Aku terbelalak, mata nyalang menyisir sekeliling, lantas menyadari—ternyata ini di dalam rumah. Mimpi apa barusan itu? Sejenak aku terpaku, lantas buru-buru tanganku meraba dada, mencari-cari bekas luka tembak, atau apapun yang barusan kurasakan. Namun, tak ada apa-apa. Tak ada luka.

Namun, rasa itu—sangat nyata, menggetarkan, melukai dengan brutal—masih membekas di dalam tubuhku. Seperti es menembus dada, dingin dan tajam, menusuk sampai ke tulang.
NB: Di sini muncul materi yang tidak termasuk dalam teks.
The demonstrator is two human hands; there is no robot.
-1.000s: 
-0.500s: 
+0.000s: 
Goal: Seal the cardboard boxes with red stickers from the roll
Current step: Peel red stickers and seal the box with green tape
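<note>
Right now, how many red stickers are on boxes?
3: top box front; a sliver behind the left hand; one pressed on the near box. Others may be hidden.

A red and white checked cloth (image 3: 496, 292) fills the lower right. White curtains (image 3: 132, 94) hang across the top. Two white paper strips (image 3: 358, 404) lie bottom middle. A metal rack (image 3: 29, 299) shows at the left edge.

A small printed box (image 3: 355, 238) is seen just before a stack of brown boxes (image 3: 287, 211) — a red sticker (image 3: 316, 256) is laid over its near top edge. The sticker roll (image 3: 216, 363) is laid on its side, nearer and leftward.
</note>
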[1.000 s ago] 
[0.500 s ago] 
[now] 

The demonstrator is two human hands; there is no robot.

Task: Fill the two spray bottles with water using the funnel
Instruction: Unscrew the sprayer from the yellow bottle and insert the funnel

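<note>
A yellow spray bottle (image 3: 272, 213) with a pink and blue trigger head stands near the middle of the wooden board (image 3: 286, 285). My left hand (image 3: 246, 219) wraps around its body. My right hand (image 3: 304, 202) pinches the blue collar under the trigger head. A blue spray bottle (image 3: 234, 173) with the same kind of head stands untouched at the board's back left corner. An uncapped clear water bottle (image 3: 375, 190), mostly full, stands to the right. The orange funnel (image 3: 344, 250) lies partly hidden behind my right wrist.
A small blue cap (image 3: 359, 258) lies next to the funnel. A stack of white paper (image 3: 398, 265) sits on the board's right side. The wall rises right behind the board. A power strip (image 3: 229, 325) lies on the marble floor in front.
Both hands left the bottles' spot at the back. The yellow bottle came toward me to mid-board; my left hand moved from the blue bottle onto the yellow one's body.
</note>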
Segalanya masih begitu jelas dalam ingatan—panggung ambruk, kepala pecah, kejadian di taman, dan yang paling mengejutkan—ditembak Bu Ani. Kejadian-kejadian tadi berputar dalam benakku, layaknya potongan-potongan puzzle yang tak pernah benar-benar tersusun. Apa arti semua ini? Aku bahkan merasa seolah-olah tak pernah benar-benar bangun?

 Apa mimpi bisa bertahan lama dalam ingatan? Biasanya, setelah bangun tidur, mimpi itu seperti kabut yang perlahan menghilang, hilang begitu saja. Namun, belakangan ini, mimpi seolah meninggalkan jejak kental tak kunjung lenyap. Mimpi ketika Devi mencekik leherku—rasanya masih terasa mencekam di tenggorokan—serta mimpi barusan, nyaris membuat jantungku mencelus keluar dari kerongkongan. Semua itu terekam begitu jelas, seolah waktu tak cukup untuk menghapusnya. Meski memang ada beberapa kejadian yang sulit kuingat.
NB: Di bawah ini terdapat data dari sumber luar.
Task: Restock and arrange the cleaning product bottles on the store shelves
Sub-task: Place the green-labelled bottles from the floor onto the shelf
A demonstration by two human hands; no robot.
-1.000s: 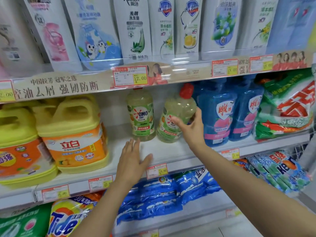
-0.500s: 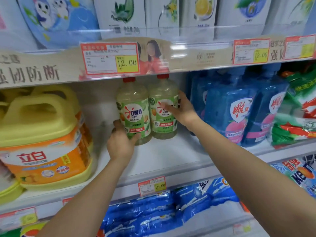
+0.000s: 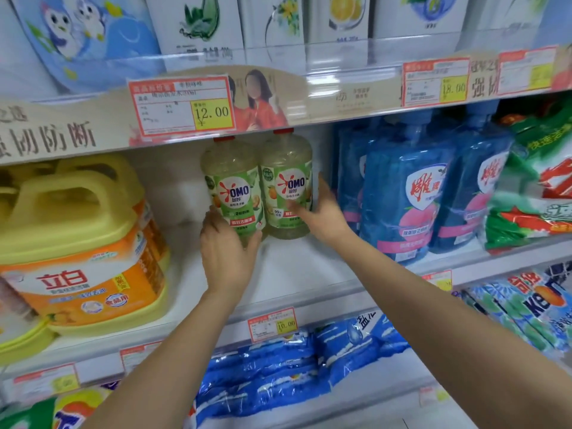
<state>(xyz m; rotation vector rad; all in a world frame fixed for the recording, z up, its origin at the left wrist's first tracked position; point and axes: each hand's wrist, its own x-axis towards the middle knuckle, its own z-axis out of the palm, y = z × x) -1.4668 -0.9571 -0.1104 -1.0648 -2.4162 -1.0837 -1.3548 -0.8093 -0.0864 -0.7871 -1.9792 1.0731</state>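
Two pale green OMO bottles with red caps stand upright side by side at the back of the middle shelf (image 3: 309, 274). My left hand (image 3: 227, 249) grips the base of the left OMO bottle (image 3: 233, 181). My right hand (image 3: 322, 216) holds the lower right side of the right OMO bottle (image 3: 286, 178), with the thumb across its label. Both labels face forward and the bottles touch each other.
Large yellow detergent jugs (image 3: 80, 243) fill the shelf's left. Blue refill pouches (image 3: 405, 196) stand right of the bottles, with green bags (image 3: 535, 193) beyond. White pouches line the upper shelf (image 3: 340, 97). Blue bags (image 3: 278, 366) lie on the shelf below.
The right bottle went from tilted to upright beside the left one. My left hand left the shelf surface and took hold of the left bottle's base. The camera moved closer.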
Tik-tik, tik-tik... suara jarum jam memecah keheningan. Masih pukul delapan pagi, rupanya aku ketiduran sesaat setelah Andre pulang. Aku terkejut, berusaha menenangkan napas yang tercekat. Sementara dunia di luar tetap memelesat, aku masih terperangkap dalam bayang-bayang mimpi tadi. Apa yang sebenarnya terjadi? Mengapa semua itu terasa begitu nyata?

***

Pasien sudah membludak, setiap detik terasa begitu mendesak untuk segera ditangani. Di antara hiruk-pikuk itu, ada sebuah kejadian menyedihkan. Seorang pasien yang hendak bersalin, sebenarnya sudah menginap semalam di rumah sakit, kondisinya sungguh memprihatinkan. Tubuhnya tampak lemas, kesulitan bergerak, wajahnya menunjukkan tanda-tanda keletihan mendalam.

Perempuan itu ternyata terjangkit demam berdarah dengue, meski ia sendiri tidak merasakan gejalanya. Bukan hanya itu, komplikasi lain juga menyergap dirinya. Kondisi kehamilannya berada dalam ancaman serius, hal itu menjadi pertaruhan antara hidup dan mati.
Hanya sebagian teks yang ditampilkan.